Tambahan yang telah Saya Lupakan
Setelah saudara m. Sidik Muhamad
kembali kerahmatullaah maka telah diresmikan kepada saudara Sulaiman M. Ali
ditetapkan menjadi Kepala dusun Jala. Beliau ini adalah putra dari M. Ali pua
m. Tahir, dan beliau ini adalah seorang yang ramah-tamah dan baik budi
pekertinya, serta tajam menjalankan segala tugas dan kewajiban yang dibebankan
kepadanya, dapat bertindak sebagai Chatib diwaktu sembahyang jum’at karena
beliau ini banyak pengetahuan yang dialaminya.
Lebih dari sepuluh tahun lamanya kami
telah merasa manis dan indahnya hasil perjuangan kami itu sehingga hasil dari
kelanjutan perjuangan saudara Sulaiman M Ali ini dengan reka-rekannya telah
tampak dimasyarakat Jala bahwa rumah SDN 6 tahun telah nyata dengan selamat dan
senanglah anak-anak kita yang bersekolah seakan-akan dipekerangan rumah saja.

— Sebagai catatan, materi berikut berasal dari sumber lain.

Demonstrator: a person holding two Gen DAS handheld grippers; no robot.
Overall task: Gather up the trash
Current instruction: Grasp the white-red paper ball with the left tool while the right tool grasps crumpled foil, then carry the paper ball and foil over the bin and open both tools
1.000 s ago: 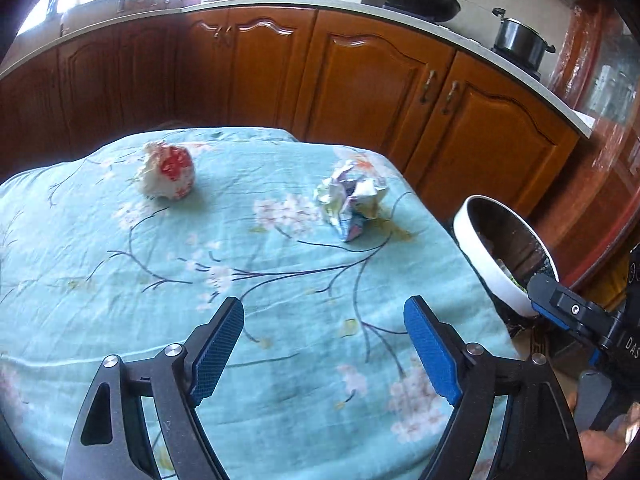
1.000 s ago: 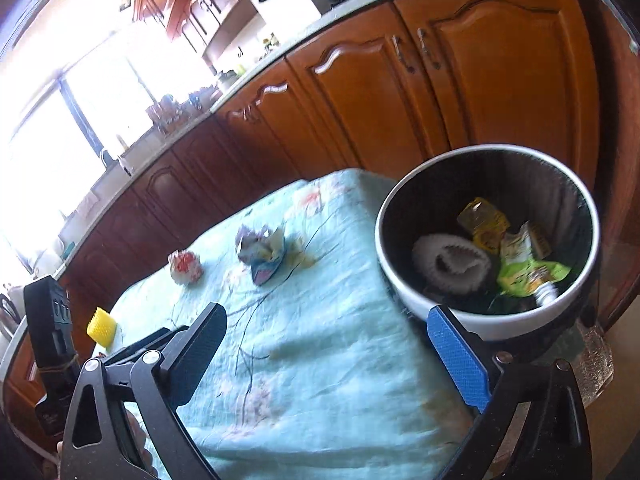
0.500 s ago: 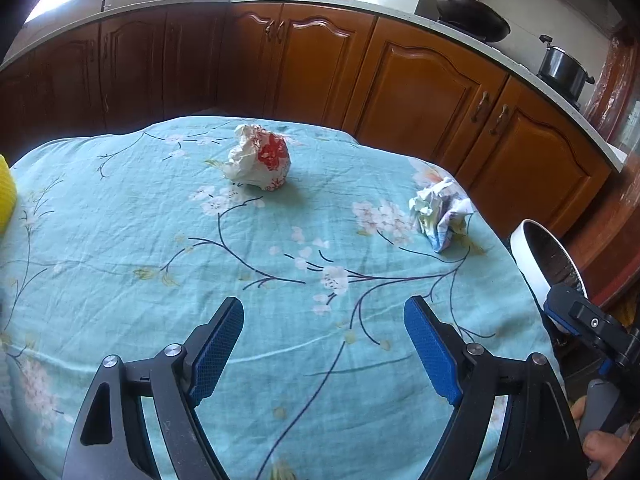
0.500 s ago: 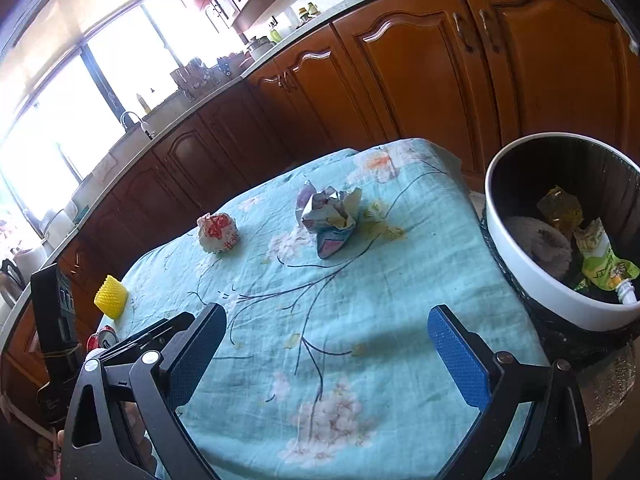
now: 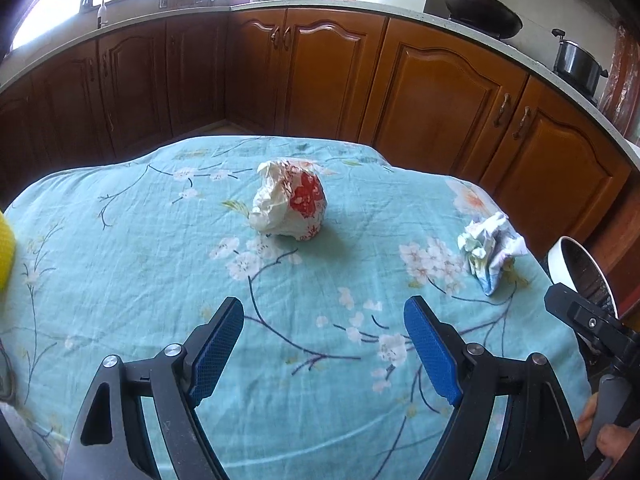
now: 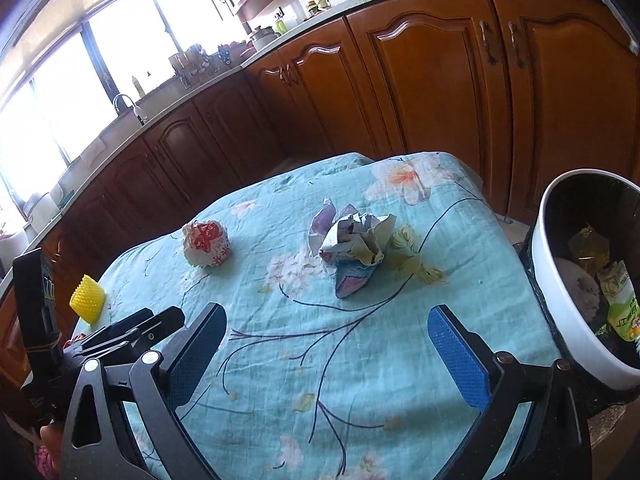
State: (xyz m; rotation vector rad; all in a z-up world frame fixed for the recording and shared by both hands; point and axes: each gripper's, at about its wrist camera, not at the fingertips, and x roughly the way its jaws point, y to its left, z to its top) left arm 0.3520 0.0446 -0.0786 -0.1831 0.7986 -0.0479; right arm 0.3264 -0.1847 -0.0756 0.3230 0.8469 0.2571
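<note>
While both pairs of jaws stand wide and empty, left gripper (image 5: 323,344) faces the red-and-white wad (image 5: 289,205), well ahead on the tablecloth (image 5: 120,264); right gripper (image 6: 326,350) faces the crumpled paper (image 6: 352,246), near the bin (image 6: 560,300). Advised: straddle each wad fully, close low; crumpled paper springs.

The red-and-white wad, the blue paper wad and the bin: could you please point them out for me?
red-and-white wad (image 5: 289,205), left wrist view, middle of the crumpled ball.
blue paper wad (image 6: 352,245), right wrist view, centre of the crumpled paper.
bin (image 6: 560,300), right wrist view, white outer wall.
</note>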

Tapi sungguhpun kita telah merasa gembira dan senang kita masih berjalan
dengan meniti diatas pematang sawah-sawah yang licin dan kebun-kebun yang
rindang-rindang dan jalan berliku-likudan amat sulitnya, bila ada sesuatu
kecelakaan mendadak pada masyarakat, karena permohonan mengenai membangun
jalanan belum selesai dan masih memakan waktu yang panjang. Tetapi oleh karena
berkat perjuanagn beliau-beliau yang tak pernah merasa lelah, maka pada tahun
1982/83 datanglah AMD (ABRI Masuk Desa) di Nggembe.